Single by Bobby Rydell

from the album Forget Him
- B-side: "Love, Love Go Away"
- Released: 30 April 1963
- Recorded: February 1963, Pye Studios, London, England
- Genre: Pop
- Length: 2:08
- Label: Cameo-Parkway Records
- Songwriter: Tony Hatch (as Mark Anthony)
- Producer: Tony Hatch

Bobby Rydell singles chronology
| "Let's Make Love Tonight" (1963) | "Forget Him" (1963) | "Little Girl You've Had a Busy Day" (1964) |

= Forget Him (Bobby Rydell song) =

"Forget Him" is a song written by Tony Hatch and released in 1963 by Bobby Rydell. The song spent 16 weeks on the Billboard Hot 100 chart, peaking at No. 4 on January 18, 1964, while it spent 14 weeks on the United Kingdom's Record Retailer chart, reaching No. 13. The song also reached No. 3 on Billboards Middle-Road Singles chart, No. 3 on Canada's CHUM Hit Parade, No. 8 on the Irish Singles Chart, and No. 2 in Hong Kong.

The song first charted in the United Kingdom on May 29, 1963. It received significant airplay, began to rise in the charts and was noticed by Paul McCartney. In 2000, McCartney said the initial idea for "She Loves You" came from a Bobby Rydell hit that was popular at the time (mid-1963). Lennon and McCartney started composing "She Loves You" on June 26, 1963 (about four weeks after the release of "Forget Him" in the UK). "She Loves You" was completed the following day.

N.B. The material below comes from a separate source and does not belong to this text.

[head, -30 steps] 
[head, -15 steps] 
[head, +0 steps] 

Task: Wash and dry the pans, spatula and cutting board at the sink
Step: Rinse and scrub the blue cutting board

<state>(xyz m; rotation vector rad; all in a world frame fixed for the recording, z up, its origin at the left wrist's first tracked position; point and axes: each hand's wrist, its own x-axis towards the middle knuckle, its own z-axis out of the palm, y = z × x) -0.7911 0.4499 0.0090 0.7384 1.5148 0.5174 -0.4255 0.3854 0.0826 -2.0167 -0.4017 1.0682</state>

"Forget Him" peaked in the United States in early 1964 and was ranked No. 20 on Cash Boxs "Top 100 Chart Hits of 1964".

==Chart performance==

| Chart (1963–1964) | Peak position |
|---|---|
| Canada (CHUM Hit Parade) | 3 |
| Hong Kong | 2 |
| Ireland (IRMA) | 8 |
| New Zealand (Lever Hit Parade) | 4 |
| UK Record Retailer | 13 |
| US Billboard Hot 100 | 4 |
| US Billboard Middle-Road Singles | 3 |
| US Cash Box Top 100 | 5 |

==Cover versions==
English rock and roll singer Billy Fury covered "Forget Him" as a non-album single in 1983. It became a hit in the United Kingdom, reaching #59. Brazilian singer Roberto Carlos covered the song in 1966 as "Esqueça" ("Forget" in Portuguese).